Exercise instructions: Return the listing that follows exactly, with no pictures included.

[Provided material]

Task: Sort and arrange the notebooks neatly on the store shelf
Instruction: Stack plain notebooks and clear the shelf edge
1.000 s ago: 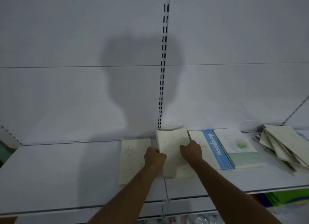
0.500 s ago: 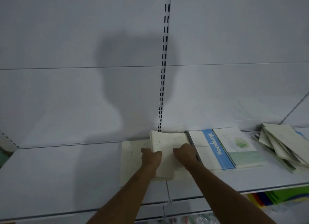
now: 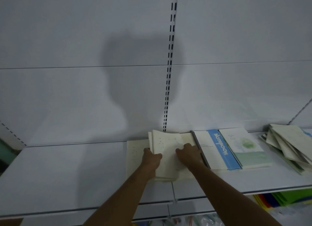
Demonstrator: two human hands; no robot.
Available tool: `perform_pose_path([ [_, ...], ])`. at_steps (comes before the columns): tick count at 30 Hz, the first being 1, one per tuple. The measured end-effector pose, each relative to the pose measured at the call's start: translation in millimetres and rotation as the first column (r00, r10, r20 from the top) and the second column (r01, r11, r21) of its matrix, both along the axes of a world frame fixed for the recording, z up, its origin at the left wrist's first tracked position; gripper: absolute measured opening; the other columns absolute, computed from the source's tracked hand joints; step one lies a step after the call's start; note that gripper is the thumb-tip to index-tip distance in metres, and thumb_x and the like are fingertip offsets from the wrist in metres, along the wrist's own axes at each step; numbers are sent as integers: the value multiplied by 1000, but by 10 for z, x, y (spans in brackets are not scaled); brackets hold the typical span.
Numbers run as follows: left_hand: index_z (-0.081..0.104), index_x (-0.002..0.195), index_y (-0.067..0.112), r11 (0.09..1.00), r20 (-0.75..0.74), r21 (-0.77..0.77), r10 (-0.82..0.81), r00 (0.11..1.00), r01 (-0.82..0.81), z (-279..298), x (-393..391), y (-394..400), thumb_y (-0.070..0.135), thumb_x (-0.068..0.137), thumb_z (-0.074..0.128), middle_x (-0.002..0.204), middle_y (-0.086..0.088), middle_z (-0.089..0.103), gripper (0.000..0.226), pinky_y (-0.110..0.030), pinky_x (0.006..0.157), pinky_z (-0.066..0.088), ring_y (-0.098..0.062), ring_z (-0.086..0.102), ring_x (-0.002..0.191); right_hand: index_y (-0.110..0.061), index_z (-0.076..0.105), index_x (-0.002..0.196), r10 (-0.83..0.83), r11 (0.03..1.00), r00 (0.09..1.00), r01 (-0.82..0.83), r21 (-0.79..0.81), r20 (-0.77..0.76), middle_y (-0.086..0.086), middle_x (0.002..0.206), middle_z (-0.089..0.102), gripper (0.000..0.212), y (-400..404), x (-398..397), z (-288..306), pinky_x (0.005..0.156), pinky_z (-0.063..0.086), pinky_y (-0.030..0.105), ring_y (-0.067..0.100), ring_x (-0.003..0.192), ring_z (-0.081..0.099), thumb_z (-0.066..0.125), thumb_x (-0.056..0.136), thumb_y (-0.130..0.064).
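On shelf (image 3: 67, 166): L grip (image 3: 152, 158) & R grip (image 3: 189, 154) both clutch cream notebook stack (image 3: 167, 151).

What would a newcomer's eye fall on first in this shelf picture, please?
Probably the two hands at centre: the left hand grips a cream notebook stack and the right hand rests on it. Next, the blue-banded notebook beside it, and an untidy pile at far right.

We look from our one head-worn camera forward and slightly down, close over our outstretched forearms, onto the white shelf (image 3: 67, 171) and its back panel (image 3: 84, 40).
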State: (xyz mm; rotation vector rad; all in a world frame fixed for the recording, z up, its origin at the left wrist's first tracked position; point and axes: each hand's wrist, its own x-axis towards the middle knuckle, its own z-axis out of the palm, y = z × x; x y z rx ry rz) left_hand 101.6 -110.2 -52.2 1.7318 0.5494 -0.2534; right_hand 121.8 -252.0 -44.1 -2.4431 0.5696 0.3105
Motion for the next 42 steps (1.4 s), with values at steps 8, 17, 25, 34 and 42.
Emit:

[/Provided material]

Your response:
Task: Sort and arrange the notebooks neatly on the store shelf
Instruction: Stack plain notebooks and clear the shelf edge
1.000 s ago: 
0.500 s ago: 
now: 
Demonstrator: two human hands; no robot.
Available tool: `perform_pose_path([ [_, ...], ])`. at_steps (comes before the columns): tick count at 30 Hz, the first being 1, one per tuple. The measured end-effector pose, each relative to the pose measured at the call's start: translation in millimetres and rotation as the first column (r00, r10, r20 from the top) and the second column (r01, r11, r21) of its matrix, both along the axes of a world frame fixed for the recording, z up, its origin at the left wrist's first tracked position; gripper: absolute measured opening; the other columns absolute, computed from the source's tracked hand joints; step one lies a step after the call's start; note that gripper is the thumb-tip to index-tip distance in metres, and thumb_x and the like are fingertip offsets from the wrist in metres, along the wrist's own axes at each step; numbers are sent as integers: the value multiplied by 1000, but by 10 for z, x, y (spans in brackets are not scaled); brackets hold the typical span.
Numbers run as follows: left_hand: index_z (-0.081..0.104), index_x (-0.002..0.195), index_y (-0.067..0.112), r11 (0.09..1.00), r20 (-0.75..0.74), r21 (-0.77..0.77), r10 (-0.82..0.81), r00 (0.11..1.00), r01 (-0.82..0.81), z (-279..298), x (-393..391), y (-394..400), thumb_y (-0.070..0.135), thumb_x (-0.068..0.137), thumb_z (-0.074..0.128), middle_x (-0.002..0.204), middle_y (-0.086..0.088), middle_z (-0.089..0.103), gripper (0.000..0.226), pinky_y (-0.110..0.030), pinky_x (0.006..0.157), pinky_z (-0.066..0.088), ring_y (-0.098..0.062), ring_z (-0.086..0.102), ring_x (-0.002..0.191); right_hand: index_y (-0.110..0.061), index_z (-0.076..0.105), index_x (-0.002..0.196), r10 (-0.83..0.83), r11 (0.03..1.00), r00 (0.09..1.00), r01 (-0.82..0.83), r21 (-0.79..0.81), r20 (-0.77..0.76), middle_y (-0.086..0.086), middle_x (0.002..0.206), middle_z (-0.089..0.102), gripper (0.000..0.212), y (-400..404), x (-398..397), z (-288..306), pinky_x (0.005..0.156), pinky_z (-0.063..0.086), pinky_y (-0.030..0.105), ring_y (-0.067..0.100), ring_x (-0.003..0.192), ring_z (-0.081..0.099), thumb_z (-0.066..0.125), thumb_x (-0.056..0.136), thumb_y (-0.130..0.064).
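On shelf (image 3: 67, 166): L grip (image 3: 152, 158) & R grip (image 3: 189, 154) both clutch cream notebook stack (image 3: 167, 151).

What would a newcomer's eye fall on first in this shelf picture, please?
Probably the two hands at centre: the left hand grips a cream notebook stack and the right hand rests on it. Next, the blue-banded notebook beside it, and an untidy pile at far right.

We look from our one head-worn camera forward and slightly down, close over our outstretched forearms, onto the white shelf (image 3: 67, 171) and its back panel (image 3: 84, 40).
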State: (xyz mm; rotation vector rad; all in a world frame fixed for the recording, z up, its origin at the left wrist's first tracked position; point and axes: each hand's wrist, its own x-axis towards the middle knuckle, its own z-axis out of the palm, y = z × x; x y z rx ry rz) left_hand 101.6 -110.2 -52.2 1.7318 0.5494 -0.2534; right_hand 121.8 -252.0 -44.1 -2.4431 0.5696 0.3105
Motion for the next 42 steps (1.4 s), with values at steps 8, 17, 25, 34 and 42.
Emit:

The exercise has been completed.